Como bem definiu o pesquisador Muniz Sodré no livro O império do grotesco: “Ratinho é, em suma, um clown do grotesco chocante”. Sua figura encontraria continuidade direta à TV feita por Chacrinha: ambos são apresentadores que “privilegiam a apresentação de cantores de má qualidade e personagens de aparência excêntrica, praticam a ironia constante com convidados e funcionários, coincidindo, de modo geral, na incitação ao riso pelo emprego sistemático do grotesco”.

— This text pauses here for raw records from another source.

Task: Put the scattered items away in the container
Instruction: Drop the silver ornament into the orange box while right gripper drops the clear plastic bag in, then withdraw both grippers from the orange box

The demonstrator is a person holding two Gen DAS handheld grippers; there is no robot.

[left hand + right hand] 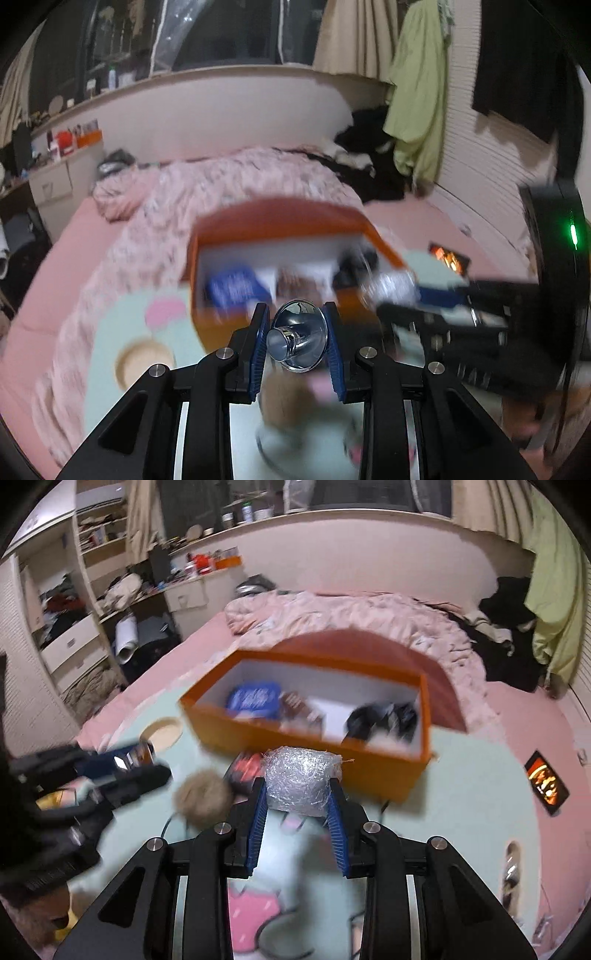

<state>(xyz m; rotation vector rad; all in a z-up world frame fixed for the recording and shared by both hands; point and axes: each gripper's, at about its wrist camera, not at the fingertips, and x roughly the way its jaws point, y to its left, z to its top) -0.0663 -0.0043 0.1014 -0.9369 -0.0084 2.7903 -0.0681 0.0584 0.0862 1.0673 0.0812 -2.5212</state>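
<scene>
My left tool point(297, 338) squeezes a shiny glass cup point(295, 334). My right tool point(298, 794) squeezes a crinkly silver ball point(300, 780), maybe plastic wrap; the picture is blurry. Both things are up in the air, just in front of the orange box point(369, 771). The box sits on the bed and already has a blue packet point(255, 699) and some dark things inside. A fluffy brown ball point(202, 800) and a red packet point(246, 770) wait on the mint blanket point(461, 794). I think I am carrying now. Next I must reach over the box wall, then let go.
</scene>
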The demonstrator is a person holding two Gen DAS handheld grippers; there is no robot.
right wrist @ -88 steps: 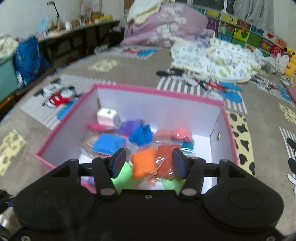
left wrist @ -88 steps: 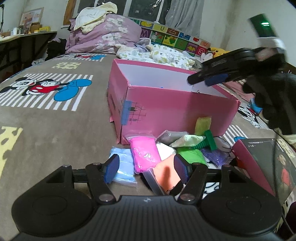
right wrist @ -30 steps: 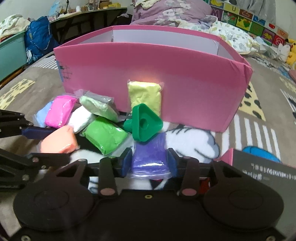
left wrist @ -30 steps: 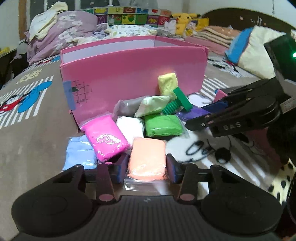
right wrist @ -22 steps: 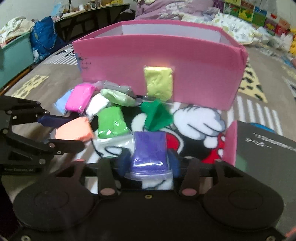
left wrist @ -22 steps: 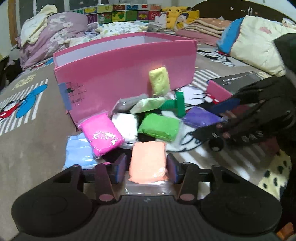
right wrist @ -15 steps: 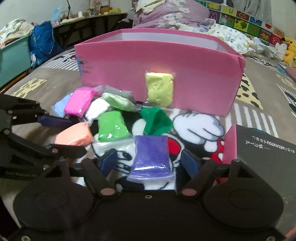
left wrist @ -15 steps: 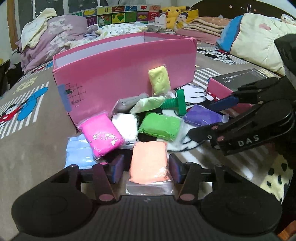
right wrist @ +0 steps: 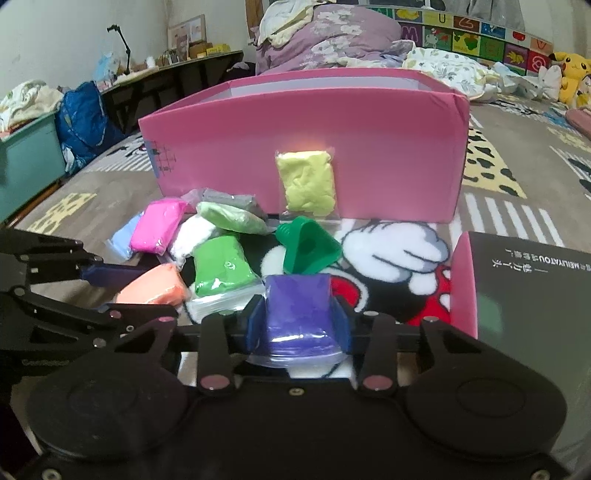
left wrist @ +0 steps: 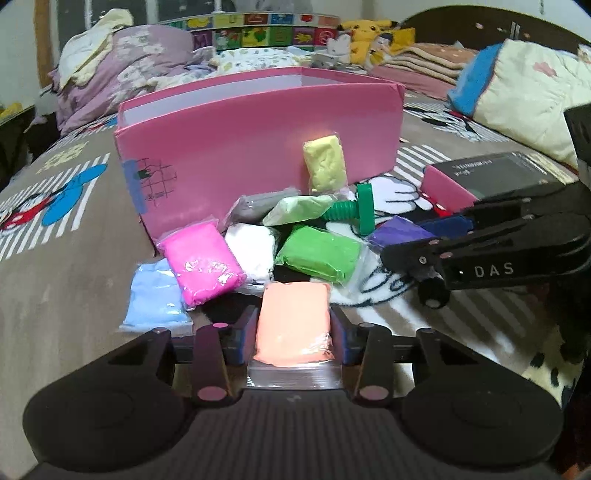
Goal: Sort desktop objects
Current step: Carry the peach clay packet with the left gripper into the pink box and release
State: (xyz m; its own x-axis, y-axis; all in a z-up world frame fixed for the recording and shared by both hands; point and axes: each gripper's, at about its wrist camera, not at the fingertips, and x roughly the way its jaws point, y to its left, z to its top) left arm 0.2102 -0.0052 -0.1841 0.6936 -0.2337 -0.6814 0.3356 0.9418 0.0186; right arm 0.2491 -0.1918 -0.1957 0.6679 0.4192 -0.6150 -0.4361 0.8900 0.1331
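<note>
The pink box [left wrist: 258, 136] stands open-topped on the rug, ready to take the packets heaped against its near wall. In front of it, the left tool [left wrist: 293, 332] is clenched on the orange packet [left wrist: 293, 321], and the right tool [right wrist: 297, 319] on the purple packet [right wrist: 297, 306], apparently for lifting both in.

The right gripper [left wrist: 424, 242] carries the white letters "DAS" on the side of its black arm. The dark lid of the flat box [right wrist: 535, 280] bears white print, upside down from the right wrist view, reading "MEILIYATOU" among Chinese characters too small to make out. The alphabet mat [right wrist: 469, 35] against the far wall shows "W" and "U".
</note>
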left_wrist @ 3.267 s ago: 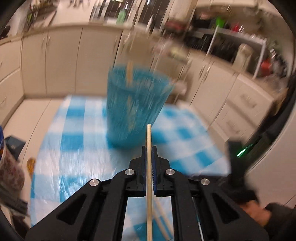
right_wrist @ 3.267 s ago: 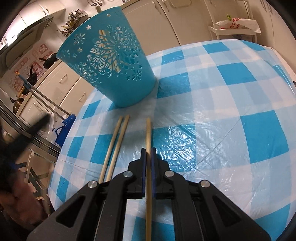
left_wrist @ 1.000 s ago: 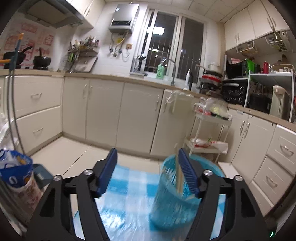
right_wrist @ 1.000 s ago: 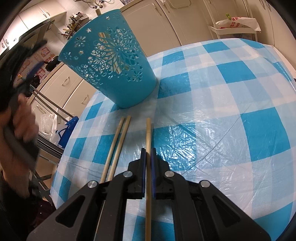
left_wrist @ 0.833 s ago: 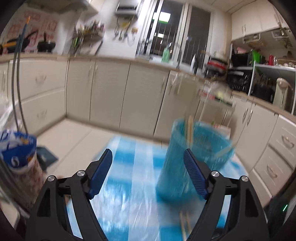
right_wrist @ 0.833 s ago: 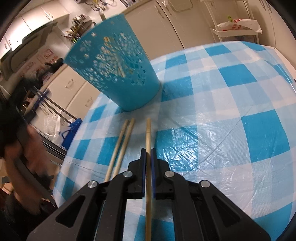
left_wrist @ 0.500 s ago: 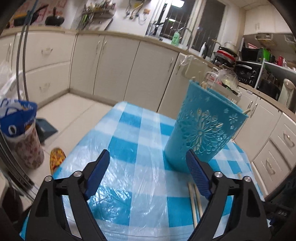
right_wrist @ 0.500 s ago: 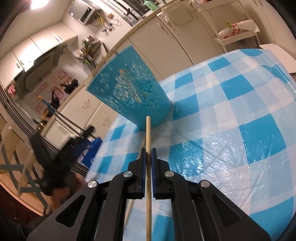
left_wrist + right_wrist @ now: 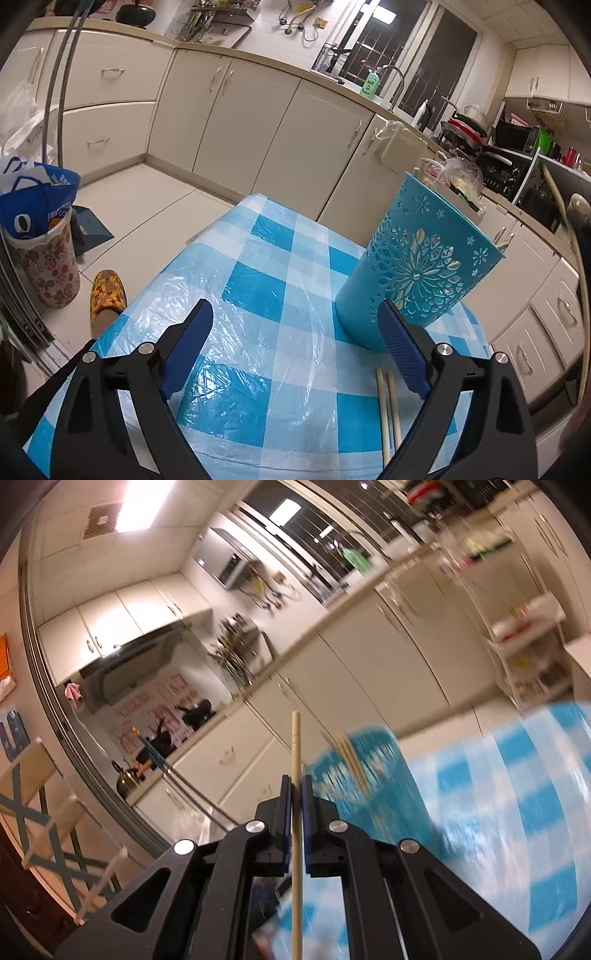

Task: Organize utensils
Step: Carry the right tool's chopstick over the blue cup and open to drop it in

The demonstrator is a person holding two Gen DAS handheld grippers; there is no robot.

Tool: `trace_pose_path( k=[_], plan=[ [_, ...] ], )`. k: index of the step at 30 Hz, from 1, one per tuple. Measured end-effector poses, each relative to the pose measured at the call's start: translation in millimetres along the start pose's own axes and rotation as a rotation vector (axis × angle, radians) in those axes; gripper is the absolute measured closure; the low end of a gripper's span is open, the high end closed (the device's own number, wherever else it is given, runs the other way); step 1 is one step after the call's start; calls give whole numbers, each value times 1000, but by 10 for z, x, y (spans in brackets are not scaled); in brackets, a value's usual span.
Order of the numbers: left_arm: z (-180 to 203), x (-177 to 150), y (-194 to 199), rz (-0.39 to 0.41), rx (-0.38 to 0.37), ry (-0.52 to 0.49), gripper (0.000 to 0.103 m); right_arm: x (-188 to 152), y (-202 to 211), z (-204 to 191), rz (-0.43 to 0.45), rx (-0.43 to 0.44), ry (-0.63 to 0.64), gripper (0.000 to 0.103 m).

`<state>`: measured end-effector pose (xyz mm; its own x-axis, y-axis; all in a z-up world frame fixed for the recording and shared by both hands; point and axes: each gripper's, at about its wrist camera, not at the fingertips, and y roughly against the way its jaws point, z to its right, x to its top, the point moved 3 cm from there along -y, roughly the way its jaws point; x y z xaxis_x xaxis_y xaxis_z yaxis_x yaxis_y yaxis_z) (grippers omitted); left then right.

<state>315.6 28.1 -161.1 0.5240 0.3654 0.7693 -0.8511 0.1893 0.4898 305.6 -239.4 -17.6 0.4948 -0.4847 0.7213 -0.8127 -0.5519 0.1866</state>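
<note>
A blue cut-out plastic utensil holder (image 9: 413, 273) stands on the blue-and-white checked tablecloth (image 9: 280, 280), with chopstick ends showing above its rim. Two wooden chopsticks (image 9: 388, 406) lie side by side on the cloth in front of it. My left gripper (image 9: 295, 332) is open and empty, low over the cloth, left of the holder. My right gripper (image 9: 293, 779) is shut on a single wooden chopstick (image 9: 296, 746), raised in the air. The holder (image 9: 369, 782) appears blurred just to its right, with chopsticks inside.
Cream kitchen cabinets (image 9: 236, 122) run along the back. A floral bin with a blue bag (image 9: 40, 251) and a slipper (image 9: 107, 291) sit on the floor at the left. A folding chair (image 9: 48, 812) stands at the left in the right wrist view.
My left gripper let its chopstick go at the holder, opened, and dropped back low over the cloth. My right gripper lifted its chopstick off the table up toward the holder.
</note>
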Motion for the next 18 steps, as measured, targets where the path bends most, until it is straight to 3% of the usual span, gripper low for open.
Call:
trace_pose_path(
  k=[4,10,18],
  plan=[
    [-59,0,17,9,-5,38,16,270,-345,-129,58,-49,61,97],
    [-105,-8,11,8,-22,65,16,539,-793,-78,152,-196,91,97],
    [-125,-7,1,6,-48,82,16,404,-1168,77,123,-358,176,97]
  ],
)
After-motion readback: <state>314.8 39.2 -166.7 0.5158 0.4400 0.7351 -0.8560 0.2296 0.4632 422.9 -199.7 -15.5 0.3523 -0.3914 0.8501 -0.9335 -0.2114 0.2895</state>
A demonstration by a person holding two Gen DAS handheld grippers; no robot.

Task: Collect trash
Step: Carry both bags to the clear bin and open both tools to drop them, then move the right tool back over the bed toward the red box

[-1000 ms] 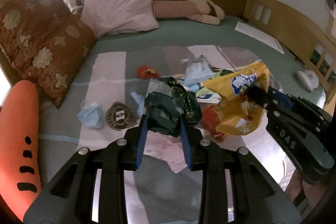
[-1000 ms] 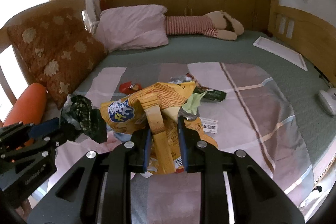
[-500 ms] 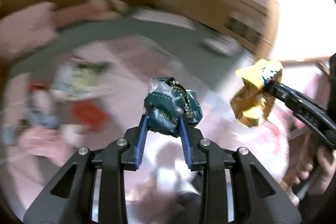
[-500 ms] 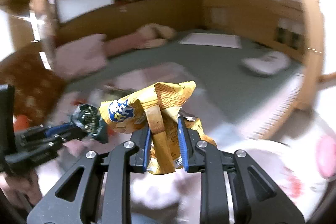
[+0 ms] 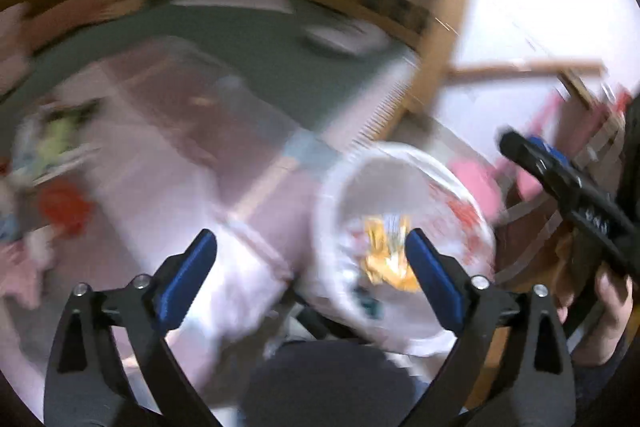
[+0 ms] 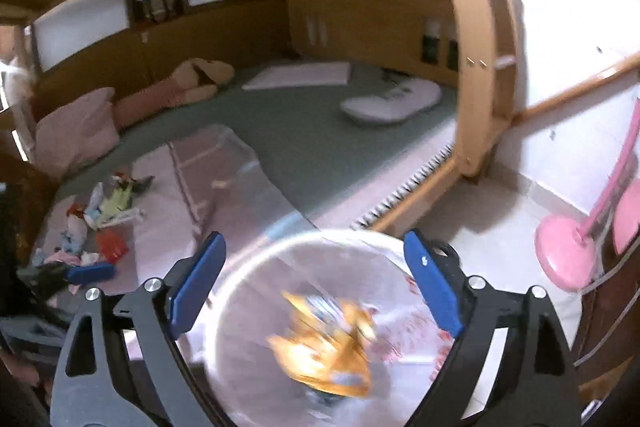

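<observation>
Room: bedroom with a wood-framed bed (image 6: 320, 131), patchwork quilt, tiled floor beside it.
Left wrist view: left gripper (image 5: 312, 259) jaws spread, empty; a second ago they clamped a crumpled green wrapper (image 5: 366, 301), now in the white lined bin (image 5: 332, 195) by the bed.
Right wrist view: right gripper (image 6: 316, 267) jaws released; glossy yellow chip bag (image 6: 324, 343) dropped into the bin.
Remaining: crinkled litter (image 6: 96, 223) on the quilt, well apart from the bin.

You have 2 tongs (image 5: 310, 267) (image 6: 316, 277), both spread wide, and 1 white bin (image 6: 256, 267) holding 1 yellow chip bag (image 6: 324, 351). On the bed (image 6: 320, 143): 1 pink pillow (image 6: 76, 131), 1 litter pile (image 6: 100, 223); right, 1 pink fan (image 6: 568, 251).
</observation>
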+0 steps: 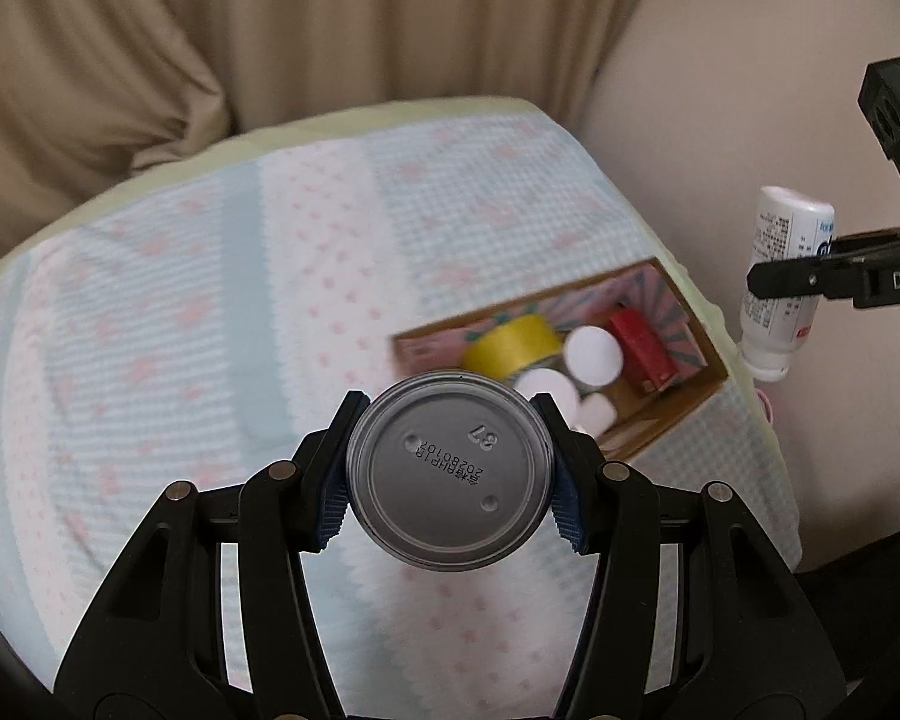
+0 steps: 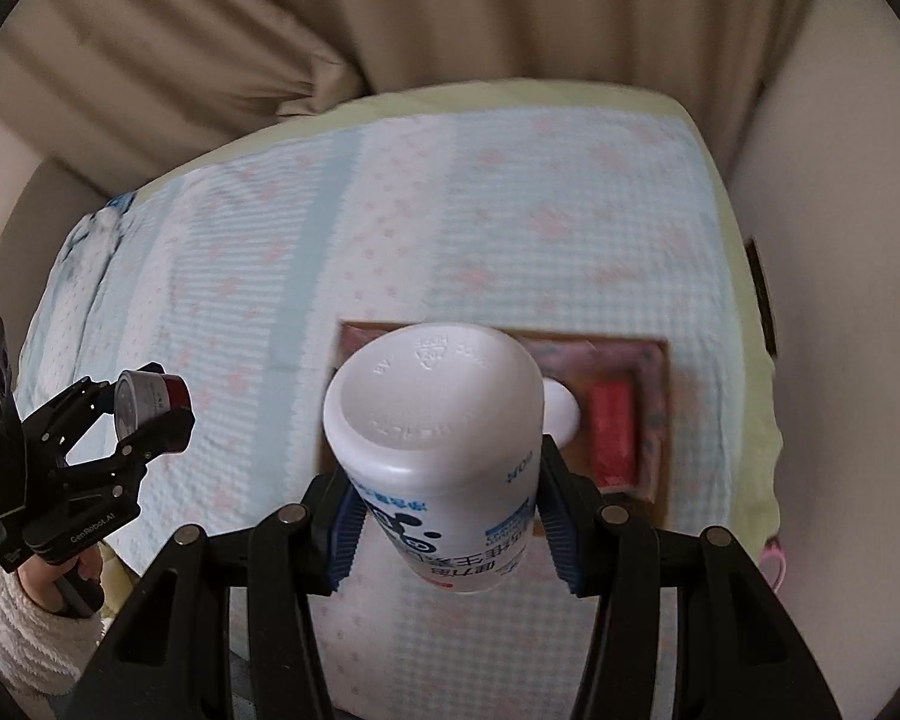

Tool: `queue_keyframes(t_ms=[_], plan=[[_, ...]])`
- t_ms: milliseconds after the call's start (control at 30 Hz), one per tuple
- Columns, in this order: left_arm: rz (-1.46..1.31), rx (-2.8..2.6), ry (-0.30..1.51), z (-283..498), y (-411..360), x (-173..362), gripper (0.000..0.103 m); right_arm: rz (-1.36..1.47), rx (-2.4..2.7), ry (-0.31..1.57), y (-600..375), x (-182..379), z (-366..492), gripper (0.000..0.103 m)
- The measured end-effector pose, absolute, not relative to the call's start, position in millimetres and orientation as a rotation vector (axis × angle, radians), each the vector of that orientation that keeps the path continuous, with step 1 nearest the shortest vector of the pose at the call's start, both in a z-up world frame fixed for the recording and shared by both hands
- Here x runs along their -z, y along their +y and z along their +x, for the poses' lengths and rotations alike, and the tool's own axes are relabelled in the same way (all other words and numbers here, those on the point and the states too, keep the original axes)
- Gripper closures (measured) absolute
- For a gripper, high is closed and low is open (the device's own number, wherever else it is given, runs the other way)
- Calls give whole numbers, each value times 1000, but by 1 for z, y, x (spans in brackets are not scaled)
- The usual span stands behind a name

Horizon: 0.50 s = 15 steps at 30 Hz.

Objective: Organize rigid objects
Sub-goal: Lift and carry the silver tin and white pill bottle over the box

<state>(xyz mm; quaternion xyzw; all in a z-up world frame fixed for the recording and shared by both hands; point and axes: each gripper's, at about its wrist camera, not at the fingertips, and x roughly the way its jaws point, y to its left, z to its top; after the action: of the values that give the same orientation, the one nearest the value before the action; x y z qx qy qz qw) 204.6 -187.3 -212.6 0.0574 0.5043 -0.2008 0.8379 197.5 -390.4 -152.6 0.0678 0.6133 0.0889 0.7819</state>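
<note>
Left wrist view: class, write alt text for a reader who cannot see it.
The left gripper clamps a round grey can, base toward the camera, above a pastel patterned blanket. Behind it sits an open cardboard box holding a yellow tape roll, white lids and a red box.

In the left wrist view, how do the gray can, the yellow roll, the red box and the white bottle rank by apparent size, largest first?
1. gray can, though nearness to the camera enlarges it.
2. white bottle, held in the right gripper.
3. yellow roll and red box look alike; not ranked.
</note>
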Motion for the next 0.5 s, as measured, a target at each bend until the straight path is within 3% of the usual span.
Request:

E o grotesco no Programa do Ratinho é levado às últimas consequências: diz respeito à exibição de todo tipo de conflito (a esperada e celebrada “baixaria”, com direito a socos e pontapés), de piadas e tiração de sarro sobre o corpo, rindo dos altos e dos baixos, dos gordos e dos magros (com o enfoque, inclusive, em deformações, nos que se desviam das normais do corpo “sadio”), abrindo espaço inclusive à agressividade como uma forma de humor aceitável. É quase como se todos os excessos do programa (vale lembrar que uma das marcas de Ratinho era um cassetete que ele brandia no ar, reivindicando justiça) funcionassem como uma espécie de catarse a todos aqueles que se sentem diariamente esmagados pelo mundo.
Temos motivos para celebrar, então, o aniversário de 20 anos do programa? Trata-se de uma questão complexa, difícil de ser respondida de forma definitiva. De todo modo, a discussão a ser encarada é que a longevidade do Programa do Ratinho revela que todos os defensores da “TV de qualidade” desconsideram que nem sempre são as atrações de maior erudição que conseguem, de fato, criar laços com uma população que quer se ver representada e, por que não, acolhida– nem que seja pelos braços de um grande pai midiático, de fala meio demagógica, chamado Ratinho.